“Thank you, Mr. Amos Lee”

12 04 2010

Screenshot of doc in progress: 'Steward of the bush'

Just realized today – again – the importance of music.  Some of you may know I’m putting together a mini-doc on a trapper from Northern B.C, tentatively called ‘Steward of the bush’, my last academic project. And funnily enough, it’s the one I’ve been sitting on the longest, and that I’ve had the most trouble putting together.

I shot the footage over one and a half years ago – which is a long time when you’re learning videography and storytelling at the rate that I am – and it’s been the most difficult project to date because I’m trying to compensate for my – er, rather interesting choice of shots. Mostly handheld, in the field, tromping through mud and ponds and forest, everything is pretty shaky, there are zooms and pans galore, and in the interview sequences the mic and my hand and what seems like half my arm is in the shot … it’s pretty hopeless technically.

But!
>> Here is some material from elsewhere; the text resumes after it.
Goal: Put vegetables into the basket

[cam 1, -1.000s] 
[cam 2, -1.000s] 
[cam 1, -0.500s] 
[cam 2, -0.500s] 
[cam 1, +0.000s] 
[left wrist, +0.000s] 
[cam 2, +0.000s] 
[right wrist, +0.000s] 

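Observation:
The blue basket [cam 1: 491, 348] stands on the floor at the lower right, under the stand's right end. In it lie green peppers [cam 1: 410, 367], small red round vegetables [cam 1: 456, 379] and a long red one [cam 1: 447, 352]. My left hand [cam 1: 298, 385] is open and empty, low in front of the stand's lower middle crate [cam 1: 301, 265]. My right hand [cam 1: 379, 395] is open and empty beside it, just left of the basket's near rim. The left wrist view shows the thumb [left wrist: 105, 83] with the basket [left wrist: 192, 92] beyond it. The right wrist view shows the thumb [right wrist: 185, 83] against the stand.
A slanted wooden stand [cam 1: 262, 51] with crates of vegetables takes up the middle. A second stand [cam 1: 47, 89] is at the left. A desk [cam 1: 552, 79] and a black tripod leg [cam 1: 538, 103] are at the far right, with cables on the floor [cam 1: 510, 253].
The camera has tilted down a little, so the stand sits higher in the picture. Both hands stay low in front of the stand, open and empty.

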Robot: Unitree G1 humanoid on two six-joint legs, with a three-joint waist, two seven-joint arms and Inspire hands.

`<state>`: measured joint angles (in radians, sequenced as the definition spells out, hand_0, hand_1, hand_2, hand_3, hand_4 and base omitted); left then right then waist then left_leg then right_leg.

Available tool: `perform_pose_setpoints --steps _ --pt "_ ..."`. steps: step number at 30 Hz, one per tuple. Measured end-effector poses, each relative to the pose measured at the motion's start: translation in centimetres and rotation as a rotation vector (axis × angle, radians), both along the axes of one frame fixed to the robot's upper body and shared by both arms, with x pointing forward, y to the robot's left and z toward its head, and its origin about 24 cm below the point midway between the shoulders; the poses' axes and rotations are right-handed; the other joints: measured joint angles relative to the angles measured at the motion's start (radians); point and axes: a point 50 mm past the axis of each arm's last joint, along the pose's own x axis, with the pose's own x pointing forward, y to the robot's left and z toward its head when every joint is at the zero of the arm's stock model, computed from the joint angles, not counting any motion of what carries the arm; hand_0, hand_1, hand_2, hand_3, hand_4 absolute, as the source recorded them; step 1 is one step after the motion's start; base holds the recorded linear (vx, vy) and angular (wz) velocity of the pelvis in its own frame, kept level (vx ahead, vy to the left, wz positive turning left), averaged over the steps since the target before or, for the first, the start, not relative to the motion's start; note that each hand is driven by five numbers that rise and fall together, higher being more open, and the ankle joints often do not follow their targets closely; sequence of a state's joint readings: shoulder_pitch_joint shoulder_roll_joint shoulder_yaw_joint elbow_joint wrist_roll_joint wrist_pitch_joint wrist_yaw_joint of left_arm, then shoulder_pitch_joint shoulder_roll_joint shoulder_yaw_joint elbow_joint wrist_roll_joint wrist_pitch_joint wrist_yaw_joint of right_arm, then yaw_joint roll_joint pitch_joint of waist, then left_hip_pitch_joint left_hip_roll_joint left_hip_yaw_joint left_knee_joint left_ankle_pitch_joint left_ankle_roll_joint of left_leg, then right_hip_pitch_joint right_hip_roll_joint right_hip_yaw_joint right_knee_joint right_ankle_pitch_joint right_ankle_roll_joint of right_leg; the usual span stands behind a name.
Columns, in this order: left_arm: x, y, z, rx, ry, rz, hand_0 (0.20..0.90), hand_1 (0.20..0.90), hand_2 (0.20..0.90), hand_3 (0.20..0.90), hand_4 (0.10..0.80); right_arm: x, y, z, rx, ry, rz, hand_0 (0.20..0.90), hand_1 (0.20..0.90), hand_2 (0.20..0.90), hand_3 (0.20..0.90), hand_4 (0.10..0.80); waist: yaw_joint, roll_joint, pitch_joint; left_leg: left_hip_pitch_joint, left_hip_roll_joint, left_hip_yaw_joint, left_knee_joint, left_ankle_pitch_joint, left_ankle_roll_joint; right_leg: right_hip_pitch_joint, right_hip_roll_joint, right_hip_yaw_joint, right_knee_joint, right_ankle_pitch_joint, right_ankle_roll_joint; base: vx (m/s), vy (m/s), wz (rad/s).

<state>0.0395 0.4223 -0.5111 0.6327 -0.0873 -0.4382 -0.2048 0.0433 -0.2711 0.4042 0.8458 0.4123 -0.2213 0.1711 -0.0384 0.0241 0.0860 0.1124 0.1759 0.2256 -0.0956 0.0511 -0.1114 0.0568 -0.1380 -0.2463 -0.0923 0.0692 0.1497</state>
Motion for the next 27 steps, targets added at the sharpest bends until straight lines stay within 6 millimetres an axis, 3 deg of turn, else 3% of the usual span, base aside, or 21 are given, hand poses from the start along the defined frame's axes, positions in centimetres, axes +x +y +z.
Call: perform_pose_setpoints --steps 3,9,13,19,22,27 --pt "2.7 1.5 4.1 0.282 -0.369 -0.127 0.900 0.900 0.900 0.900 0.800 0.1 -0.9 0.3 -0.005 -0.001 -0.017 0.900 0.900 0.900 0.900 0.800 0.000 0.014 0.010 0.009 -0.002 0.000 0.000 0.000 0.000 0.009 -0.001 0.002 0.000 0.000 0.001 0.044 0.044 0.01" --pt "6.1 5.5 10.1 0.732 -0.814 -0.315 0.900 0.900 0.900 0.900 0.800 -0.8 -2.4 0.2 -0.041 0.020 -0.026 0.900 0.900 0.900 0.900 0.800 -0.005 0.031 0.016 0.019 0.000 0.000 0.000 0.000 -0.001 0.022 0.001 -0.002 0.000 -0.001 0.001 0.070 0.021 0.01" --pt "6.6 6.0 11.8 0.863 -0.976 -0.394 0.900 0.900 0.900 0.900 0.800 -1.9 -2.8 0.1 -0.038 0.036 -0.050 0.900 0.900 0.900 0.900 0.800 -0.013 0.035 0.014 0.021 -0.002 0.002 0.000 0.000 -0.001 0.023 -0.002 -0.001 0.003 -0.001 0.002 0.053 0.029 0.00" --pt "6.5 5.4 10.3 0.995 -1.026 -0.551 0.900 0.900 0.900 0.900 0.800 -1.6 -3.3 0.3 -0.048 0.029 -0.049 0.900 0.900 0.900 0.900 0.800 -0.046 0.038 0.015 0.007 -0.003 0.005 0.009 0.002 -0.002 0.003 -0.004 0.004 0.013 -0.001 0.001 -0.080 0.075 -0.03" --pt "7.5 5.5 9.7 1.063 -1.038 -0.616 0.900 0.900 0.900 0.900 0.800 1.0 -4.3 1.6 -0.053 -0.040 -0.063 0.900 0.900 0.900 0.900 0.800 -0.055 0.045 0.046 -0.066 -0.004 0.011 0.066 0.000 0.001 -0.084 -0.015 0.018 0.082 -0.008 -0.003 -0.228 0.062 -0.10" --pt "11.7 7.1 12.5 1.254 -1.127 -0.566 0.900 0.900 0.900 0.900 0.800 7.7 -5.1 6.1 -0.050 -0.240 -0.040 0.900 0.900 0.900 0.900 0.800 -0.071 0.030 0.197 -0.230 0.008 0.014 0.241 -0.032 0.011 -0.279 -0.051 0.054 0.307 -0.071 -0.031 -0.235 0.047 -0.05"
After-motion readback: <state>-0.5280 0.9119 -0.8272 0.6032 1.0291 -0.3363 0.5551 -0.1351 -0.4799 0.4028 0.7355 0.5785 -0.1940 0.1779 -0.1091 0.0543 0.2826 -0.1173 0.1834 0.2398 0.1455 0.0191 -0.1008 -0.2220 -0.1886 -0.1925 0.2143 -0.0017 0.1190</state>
There’s a good story there, and one that’s not often been told. After two rough cut showings to my doc class, I received feedback that they wanted to hear more, that it was interesting to hear about why we still need trappers. (There were requests for more viz of dead animals, which I don’t have. Thankfully.)

The message was they’d be willing to watch it – shaky shooting and all – for the sake of the story. If you know anything about journalism, you’ll know the story is everything. So far, so good. However, the glitch is I seem to have had editor’s block around how to set up the story. Maybe because it was shot so long ago, and because I’m missing story elements. So far I’ve put together about five versions of an intro, none of which satisfy.

The problem is in trying to explain my main character – Carl Gitscheff – and presenting him as a credible authority on wildlife, as well as a trapper. I need to set it up right at the start so we know that a) he’s been working for the city of Dawson Creek, getting rid of nuisance wildlife for 20 years, b) he’s not some deranged Mad Trapper in the bush, c) that he doesn’t kill for pleasure, but to manage the populations of species, d) that he feels the need to trap responsibly, for the sake of the wild, for his own livelihood and for the people of B.C., and e) that he’s not a monster for killing animals. It’s a tall order to fill in the first minute and a half when the viewer needs to understand where I am taking them.

Finally though, I have found my way through the intro to my story by using some music. I sat down this afternoon for a serious session and the thought popped into my head, “pick the music first.” I always find it easier to weave images around a narrative or a song than the other way around. So the first song turned out to the the winner and for the next few hours it was a cinch setting up the first minute and a half. Thanks to Amos Lee for “Black River”, a fantastic folksy song that has a real contemplative, acoustic, mellow feel to it that gives space for the viewer to think and absorb all this new information they’re watching/hearing. And to Dianne Waters for introducing me to him.

I hope you get to watch it one day, and enjoy it as much as I have putting it together.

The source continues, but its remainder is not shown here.